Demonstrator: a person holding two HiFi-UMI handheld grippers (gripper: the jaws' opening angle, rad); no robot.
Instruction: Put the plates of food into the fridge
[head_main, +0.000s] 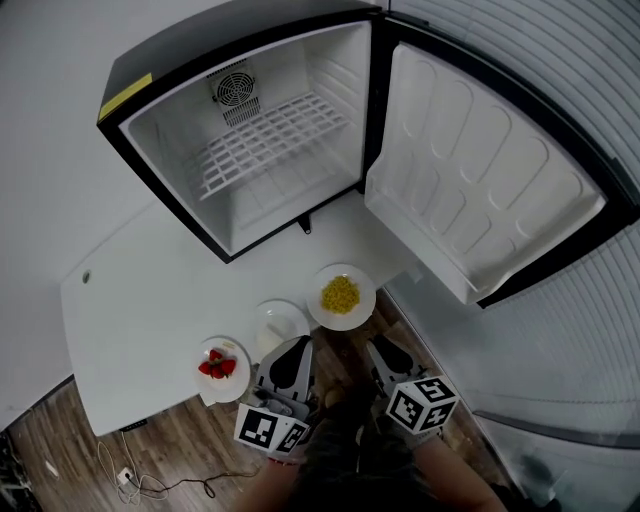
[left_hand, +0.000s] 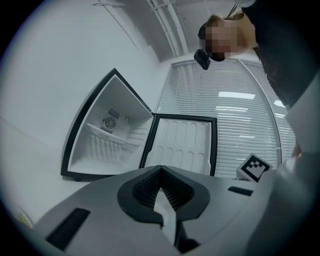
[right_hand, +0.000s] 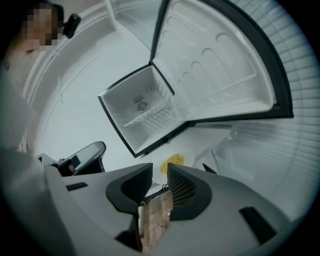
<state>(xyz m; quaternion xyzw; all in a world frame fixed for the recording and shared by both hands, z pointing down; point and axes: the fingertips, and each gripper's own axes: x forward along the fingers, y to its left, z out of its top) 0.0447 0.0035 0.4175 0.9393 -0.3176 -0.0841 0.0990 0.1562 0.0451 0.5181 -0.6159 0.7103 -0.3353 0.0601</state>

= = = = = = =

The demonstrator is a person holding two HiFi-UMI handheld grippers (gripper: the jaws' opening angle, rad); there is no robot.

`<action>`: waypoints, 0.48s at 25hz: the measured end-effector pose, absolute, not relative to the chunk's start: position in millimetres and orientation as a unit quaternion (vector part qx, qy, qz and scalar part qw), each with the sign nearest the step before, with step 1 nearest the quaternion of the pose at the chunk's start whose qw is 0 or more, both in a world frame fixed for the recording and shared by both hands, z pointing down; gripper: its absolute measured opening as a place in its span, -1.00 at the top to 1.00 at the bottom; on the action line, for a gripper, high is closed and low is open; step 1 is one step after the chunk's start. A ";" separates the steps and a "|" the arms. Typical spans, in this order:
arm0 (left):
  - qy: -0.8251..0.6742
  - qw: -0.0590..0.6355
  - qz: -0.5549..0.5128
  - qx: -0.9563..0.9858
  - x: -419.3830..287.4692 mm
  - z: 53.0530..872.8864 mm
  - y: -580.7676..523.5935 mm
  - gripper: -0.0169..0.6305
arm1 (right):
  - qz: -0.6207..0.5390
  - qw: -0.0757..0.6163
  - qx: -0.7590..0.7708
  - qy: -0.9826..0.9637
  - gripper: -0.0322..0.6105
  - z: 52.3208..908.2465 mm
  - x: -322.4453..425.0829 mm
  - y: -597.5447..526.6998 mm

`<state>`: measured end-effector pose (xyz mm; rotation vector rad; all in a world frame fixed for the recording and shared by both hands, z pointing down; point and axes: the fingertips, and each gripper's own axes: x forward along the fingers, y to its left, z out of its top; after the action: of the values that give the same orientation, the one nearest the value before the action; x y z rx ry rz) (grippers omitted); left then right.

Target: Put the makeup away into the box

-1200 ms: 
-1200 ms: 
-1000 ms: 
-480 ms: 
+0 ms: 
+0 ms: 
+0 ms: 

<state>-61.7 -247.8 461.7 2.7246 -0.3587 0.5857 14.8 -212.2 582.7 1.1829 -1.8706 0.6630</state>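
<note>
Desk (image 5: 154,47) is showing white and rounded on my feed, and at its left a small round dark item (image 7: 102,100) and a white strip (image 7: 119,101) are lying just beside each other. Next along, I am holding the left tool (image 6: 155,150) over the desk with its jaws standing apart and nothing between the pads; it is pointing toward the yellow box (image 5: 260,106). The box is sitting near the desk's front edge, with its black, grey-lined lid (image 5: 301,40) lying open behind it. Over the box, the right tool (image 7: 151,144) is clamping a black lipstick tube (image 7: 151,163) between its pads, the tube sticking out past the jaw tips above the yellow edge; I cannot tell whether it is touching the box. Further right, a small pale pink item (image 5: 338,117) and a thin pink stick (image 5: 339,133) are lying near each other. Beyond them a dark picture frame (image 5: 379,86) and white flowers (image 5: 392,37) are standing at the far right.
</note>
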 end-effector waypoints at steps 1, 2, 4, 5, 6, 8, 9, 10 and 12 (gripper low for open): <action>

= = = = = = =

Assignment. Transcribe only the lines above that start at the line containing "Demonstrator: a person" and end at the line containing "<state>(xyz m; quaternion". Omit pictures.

Finished task.
Demonstrator: a person holding two HiFi-UMI handheld grippers (gripper: the jaws' opening angle, rad); no robot.
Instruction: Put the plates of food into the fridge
[head_main, +0.000s] 
[left_hand, +0.000s] 
[right_hand, +0.000s] 
<state>(xyz m; quaternion xyzw; all in a world frame fixed for the recording and shared by both hands, z pointing down; point and axes: the fingertips, and each gripper's own axes: x forward along the fingers, y to its left, z out of its top) 0.0447 0.0035 0.4175 0.9393 -0.3176 -0.0841 0.0990 0.1562 0.0451 0.5181 -0.6159 0.7103 -0.3353 0.0601</state>

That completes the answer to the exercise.